The following week, they brought them back — some stuffed into the cover of their scriptures untouched, most filled out thoughtfully and one with a handwritten, full-page addendum of suggestions for better implementation.
I plan to share the feedback with other youth teachers in our ward of The Church of Jesus Christ of Latter-day Saints during a teacher training session, but I thought I’d share some results here as well.
The list suggests that Jesus Christ “loved them, prayed for them and continually served them.” So my first question was, “Do your teachers love and serve you?”
Following that same format, other questions were:
• Do your teachers know you and your potential?
• From your perspective, were teachers prepared to teach?
• Did your teachers use scriptures to teach and testify?
• Did your teachers' questions help you in class?
• Did your teachers trust you enough to contribute?
• Did your teachers invite you to act on what you learned?
• How have your teachers been good examples to you?
Other questions asked how the “Come, Follow Me” lessons have helped them outside of class in the realms of strengthening family, preparing them spiritually, helping them counsel together, minister to other youths and teach the gospel.
I also asked the teens’ opinions on the 12 monthly themes and repeating the same topics in the same order during the coming year, which received positive feedback.
Then, for the rest of Sunday School class time, we went through the 12 monthly themes and each of the older kids picked a topic to share something they learned last year with the younger kids who were joining our class that day (the room was packed).
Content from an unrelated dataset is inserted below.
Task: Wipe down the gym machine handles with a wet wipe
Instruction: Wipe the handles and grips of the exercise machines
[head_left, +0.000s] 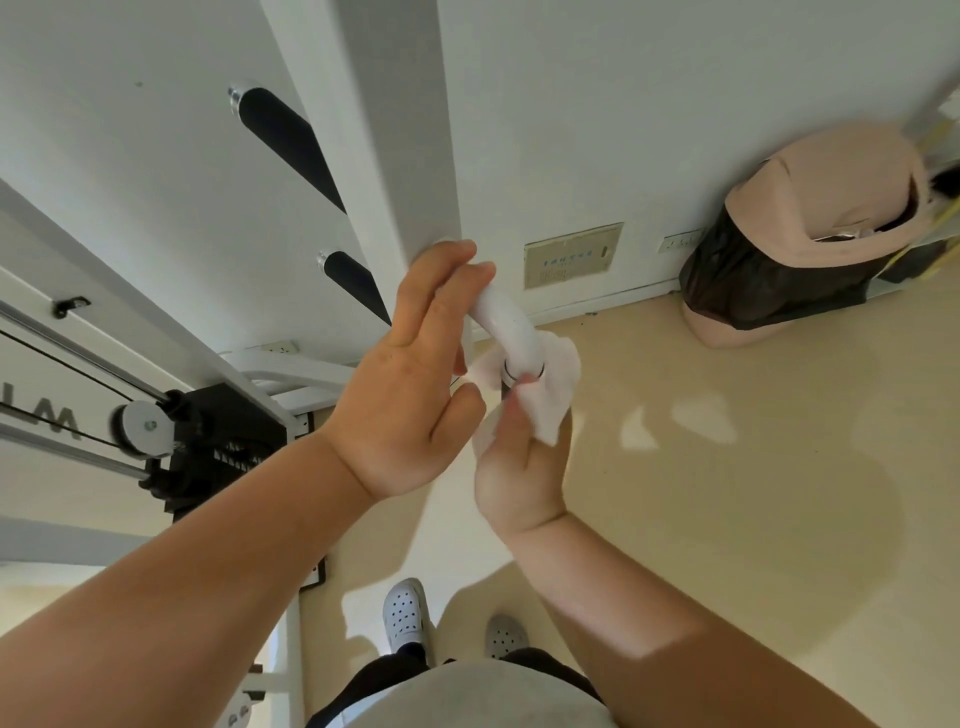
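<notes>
Head view: wet wipe (556, 387) hides handle (506, 322) end.

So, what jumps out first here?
At centre, the right hand holds a wet wipe round the lower end of a curved white handle, while the left hand rests straight fingers on its upper part. Two black foam handles jut out upper left; a beige bin stands far right.

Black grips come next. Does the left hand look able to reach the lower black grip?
Probably yes. The left hand rests flat on the white handle, holding nothing, and the lower black grip juts out just beside it with nothing between, though the right hand holds the wet wipe.
</notes>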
Our Sunday School journals were invaluable at that moment as each student shared a one-minute overview of a memorable quote or list of notes he or she recorded last year on the topics of the Godhead, the plan of salvation, the Atonement of Jesus Christ, etc. Their impromptu presentations were especially effective when they ended with an “I believe ” statement.
In the margins of the anonymous report card, the students also scribbled a list of ideas for a new year of resolutions and areas of improvement for them personally and as a class. From what I can decipher, they personally commit to be more compassionate, more patient, more studious with their scriptures, more positive and more grateful.
Together they hoped to have more unity outside of church, honest adherence to principles taught in “For the Strength of Youth” and missionary moments that might recruit more boys to church (since the ratio of girls to boys in our ward is about 6:1).
As far as grades go, there were more A’s than any other mark. Points seemed to be docked mostly for personal applications of the lessons at home and with opportunities to strengthen their families.